To disentangle the architectural biases and effects of different training methodologies, we trained all the models on both likelihood based and contrastive losses, respectively. All models share three common components: encoder, decoder and transition model. We follow a similar training procedure as in Ha & Schmidhuber (2018) ; Kipf et al. (2019) . Details of the architectures as well as the training protocols and losses can be found in Appendix D.

3.1. MONOLITHIC MODELS

We evaluate causal induction on two commonly used monolithic models: multilayered autoencoders and variational autoencoders. We follow a similar setup as in Ha & Schmidhuber (2018) . These models do not have strong inductive biases other than the number of layers used.

3.2. MODULAR AND STRUCTURED MODELS

Several forms of structure can be included in neural networks, including modularity, factorized variables, and directed rules. Taking the three factors into account, we consider two types of structured models in our paper, graph neural networks (GNN) and so called modular networks. Graph neural networks (GNN) (Gilmer et al., 2017; Tacchetti et al., 2018; Battaglia et al., 2018; Kipf et al., 2019) is a widely adopted relational model that have a factorized representation of variables and models pairwise interactions between objects while being permutation invariant. In particular, we consider the C-SWM model (Kipf et al., 2019) , which is a state-of-art GNN used for modeling object interactions. Similar to most GNNs, the C-SWM model learns factorized representations of different objects but for modelling dynamics it considers all possible pairwise interactions, and hence the transition model is monolithic (i.e., not a modular transition model). Modular networks on the other hand are composed of an initial encoder that factorizes inputs (images), and then a modular transition model (MTM) -M . This internal model is tasked to create separate factored representations for each objects in the environment, while taking into account all other objects' representations. This model also learns interactions between objects. The rules learned here are directed rules.

4. EXPERIMENTS

Our experiments seak to answer the following questions: (a) Does explicit structure and modularity help for causal induction in MBRL? If so, then what type of structures provide good inductive bias for causal induction in MBRL? (b) How do different objective functions (likelihood or contrastive) impact learning? (c) How do different models scale to complex causal graphs? (d) Do prediction metrics (likelihood and ranking metrics) correspond to better downstream RL performance? (e) What are good evaluation criteria for causal induction in MBRL? We report the performance of our models on both the Physics and the Chemistry environments, and refer the readers to Appendix D for implementation details.. All models are trained using the procedure described in Section D.2 and are evaluated based on ranking and likelihood metrics on 1, 5 and 10 step predictions.

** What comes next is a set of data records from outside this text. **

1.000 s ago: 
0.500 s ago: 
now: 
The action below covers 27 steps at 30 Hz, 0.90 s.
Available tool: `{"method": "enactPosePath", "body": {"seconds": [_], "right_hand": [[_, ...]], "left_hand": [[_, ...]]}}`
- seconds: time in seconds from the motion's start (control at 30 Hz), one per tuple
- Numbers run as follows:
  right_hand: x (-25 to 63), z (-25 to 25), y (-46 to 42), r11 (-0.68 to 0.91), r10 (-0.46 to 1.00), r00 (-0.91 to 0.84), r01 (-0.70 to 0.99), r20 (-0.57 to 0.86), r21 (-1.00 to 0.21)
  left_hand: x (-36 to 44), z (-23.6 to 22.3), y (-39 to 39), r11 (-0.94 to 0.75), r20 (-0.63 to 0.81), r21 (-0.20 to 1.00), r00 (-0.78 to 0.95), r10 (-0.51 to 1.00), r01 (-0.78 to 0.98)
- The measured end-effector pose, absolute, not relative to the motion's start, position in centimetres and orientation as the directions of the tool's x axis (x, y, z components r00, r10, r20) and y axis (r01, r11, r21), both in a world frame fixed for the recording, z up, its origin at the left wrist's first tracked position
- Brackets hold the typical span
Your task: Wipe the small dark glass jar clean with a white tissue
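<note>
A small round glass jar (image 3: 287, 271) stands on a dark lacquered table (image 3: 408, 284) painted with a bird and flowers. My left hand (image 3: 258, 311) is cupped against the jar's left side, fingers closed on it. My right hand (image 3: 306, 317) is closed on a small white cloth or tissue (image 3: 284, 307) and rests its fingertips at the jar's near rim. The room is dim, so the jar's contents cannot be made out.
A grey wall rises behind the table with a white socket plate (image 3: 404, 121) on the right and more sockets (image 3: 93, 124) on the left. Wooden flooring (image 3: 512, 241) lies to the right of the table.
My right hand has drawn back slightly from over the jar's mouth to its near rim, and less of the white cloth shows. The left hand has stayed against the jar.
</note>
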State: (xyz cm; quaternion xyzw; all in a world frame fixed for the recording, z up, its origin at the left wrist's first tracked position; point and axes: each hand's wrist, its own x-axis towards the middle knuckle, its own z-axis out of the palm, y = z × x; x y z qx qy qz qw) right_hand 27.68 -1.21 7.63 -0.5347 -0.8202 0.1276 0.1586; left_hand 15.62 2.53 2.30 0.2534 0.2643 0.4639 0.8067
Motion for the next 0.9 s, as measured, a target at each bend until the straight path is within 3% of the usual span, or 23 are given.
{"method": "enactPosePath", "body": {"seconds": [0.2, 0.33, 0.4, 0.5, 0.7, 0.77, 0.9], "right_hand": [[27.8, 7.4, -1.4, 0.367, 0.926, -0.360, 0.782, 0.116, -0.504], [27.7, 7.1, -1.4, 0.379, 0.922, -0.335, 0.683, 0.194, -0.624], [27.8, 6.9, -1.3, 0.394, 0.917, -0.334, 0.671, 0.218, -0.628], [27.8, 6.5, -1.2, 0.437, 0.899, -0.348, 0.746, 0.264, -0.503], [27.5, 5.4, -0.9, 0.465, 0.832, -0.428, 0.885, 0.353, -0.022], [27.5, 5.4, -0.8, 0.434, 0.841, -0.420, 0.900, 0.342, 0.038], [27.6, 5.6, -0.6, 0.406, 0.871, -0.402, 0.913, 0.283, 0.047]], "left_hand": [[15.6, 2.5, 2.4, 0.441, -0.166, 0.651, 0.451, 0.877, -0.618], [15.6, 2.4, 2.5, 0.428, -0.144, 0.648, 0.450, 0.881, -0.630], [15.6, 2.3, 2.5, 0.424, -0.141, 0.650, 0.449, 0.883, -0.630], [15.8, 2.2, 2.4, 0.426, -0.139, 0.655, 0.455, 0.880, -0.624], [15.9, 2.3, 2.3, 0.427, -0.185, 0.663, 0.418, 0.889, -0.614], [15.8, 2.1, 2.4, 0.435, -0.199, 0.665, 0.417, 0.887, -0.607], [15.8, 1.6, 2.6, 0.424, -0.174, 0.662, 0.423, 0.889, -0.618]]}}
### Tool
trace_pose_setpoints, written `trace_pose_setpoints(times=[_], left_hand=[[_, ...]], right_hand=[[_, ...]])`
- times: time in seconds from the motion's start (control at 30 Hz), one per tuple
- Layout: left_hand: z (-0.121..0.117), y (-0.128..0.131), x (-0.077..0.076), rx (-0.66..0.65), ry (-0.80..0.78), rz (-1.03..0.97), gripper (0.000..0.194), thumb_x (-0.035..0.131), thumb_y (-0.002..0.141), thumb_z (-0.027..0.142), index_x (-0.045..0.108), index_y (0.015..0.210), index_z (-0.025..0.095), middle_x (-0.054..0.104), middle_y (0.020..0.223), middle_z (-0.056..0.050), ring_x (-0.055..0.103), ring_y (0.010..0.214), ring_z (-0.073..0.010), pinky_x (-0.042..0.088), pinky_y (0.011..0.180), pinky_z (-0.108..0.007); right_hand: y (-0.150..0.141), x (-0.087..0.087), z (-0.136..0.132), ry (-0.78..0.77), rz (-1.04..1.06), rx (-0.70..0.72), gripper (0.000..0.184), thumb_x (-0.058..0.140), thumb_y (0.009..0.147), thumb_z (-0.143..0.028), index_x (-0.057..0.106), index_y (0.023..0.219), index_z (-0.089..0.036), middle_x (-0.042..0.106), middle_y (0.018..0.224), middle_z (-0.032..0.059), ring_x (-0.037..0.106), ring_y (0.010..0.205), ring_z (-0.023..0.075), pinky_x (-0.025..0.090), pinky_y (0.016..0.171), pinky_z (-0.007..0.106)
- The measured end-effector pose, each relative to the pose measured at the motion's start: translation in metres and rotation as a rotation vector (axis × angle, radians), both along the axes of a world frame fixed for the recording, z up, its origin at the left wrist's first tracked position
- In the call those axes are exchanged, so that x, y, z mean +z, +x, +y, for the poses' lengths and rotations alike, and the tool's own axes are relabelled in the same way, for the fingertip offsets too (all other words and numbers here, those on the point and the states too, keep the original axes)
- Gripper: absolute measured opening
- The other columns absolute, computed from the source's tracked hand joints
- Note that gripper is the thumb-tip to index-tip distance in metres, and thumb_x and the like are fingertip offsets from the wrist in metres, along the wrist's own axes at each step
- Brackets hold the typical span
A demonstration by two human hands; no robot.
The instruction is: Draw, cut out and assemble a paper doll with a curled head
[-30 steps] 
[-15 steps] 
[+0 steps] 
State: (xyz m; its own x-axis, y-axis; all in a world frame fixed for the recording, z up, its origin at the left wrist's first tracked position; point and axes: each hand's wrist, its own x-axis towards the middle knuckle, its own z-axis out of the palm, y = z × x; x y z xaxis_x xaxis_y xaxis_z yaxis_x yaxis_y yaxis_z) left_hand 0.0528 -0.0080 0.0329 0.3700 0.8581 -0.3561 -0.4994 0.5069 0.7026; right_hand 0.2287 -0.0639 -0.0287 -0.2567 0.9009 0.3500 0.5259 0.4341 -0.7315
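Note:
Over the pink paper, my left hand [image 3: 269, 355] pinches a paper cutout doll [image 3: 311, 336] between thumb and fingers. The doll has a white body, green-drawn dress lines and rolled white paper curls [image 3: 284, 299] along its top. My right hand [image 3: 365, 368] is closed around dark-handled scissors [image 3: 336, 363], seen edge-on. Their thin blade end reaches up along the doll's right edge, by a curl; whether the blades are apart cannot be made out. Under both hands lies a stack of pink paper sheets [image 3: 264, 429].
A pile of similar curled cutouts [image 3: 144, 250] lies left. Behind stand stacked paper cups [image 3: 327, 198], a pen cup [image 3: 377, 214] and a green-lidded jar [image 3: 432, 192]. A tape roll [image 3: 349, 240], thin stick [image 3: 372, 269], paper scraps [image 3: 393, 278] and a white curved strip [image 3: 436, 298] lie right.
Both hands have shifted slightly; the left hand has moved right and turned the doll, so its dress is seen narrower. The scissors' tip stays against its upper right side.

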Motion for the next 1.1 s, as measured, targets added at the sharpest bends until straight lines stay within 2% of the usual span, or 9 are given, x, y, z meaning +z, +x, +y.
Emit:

For the Chemistry environment, we evaluate the models on causal graphs with varying complexity, namely -chain, collider and full graphs. These graphs vary in the sparsity of edges and the length of cause-effect chains. For the Physics environment, we evaluate the model in the fully observed setting as well as the unobserved setting.

4.1. EXPLICIT STRUCTURE AND CAUSAL INDUCTION

We found that for both the Physics and the Chemistry environments, models with explicit structure outperform monolithic models on both prediction metrics and downstream RL performances. In particular, models with explicit structure (GNNs and modular models) scale better to graphs of larger size and longer cause-effect chains. The Physics environment has a complex underlying causal graph (full graph: refer Figure 1 (a)). We found that GNNs performed well in this environment with 3 variables. They achieved good prediction metrics (Figure 7 ) and high RL performance (Figure 13 ) even at longer timescales. However, their performance drops significantly on environments with 5 objects both in terms of prediction metrics (Figure 8 ) and RL performance (Figure 14 ). We also see in Figure 8 and 14 that modular models scale much better compared to all other models, suggesting that they hold an advantage for larger causal graphs. Further, modular models and GNNs when evaluated on zero shot settings outperform monolithic models by a significant margin (Figures 19, 20 and Tables 15, 16 ). For the chemistry environment, we find that modular models outperform all other models for almost all causal graphs in terms of both prediction metrics (Fig 23) and RL performance (Fig 25) . This is especially true on more complex causal graphs, such as chain and full graphs which have long cause-effect chains. This suggests that modular models scales better to more complex causal graphs. Overall, these results suggest that structure, and in particular modularity, help causal induction in MBRL when scaling up to larger and more complex causal graphs. The performance comparisons on modular networks and C-SWM (Kipf et al., 2019) suggest that both factorized representation of variables and directed edges between variables can help for causal induction in MBRL.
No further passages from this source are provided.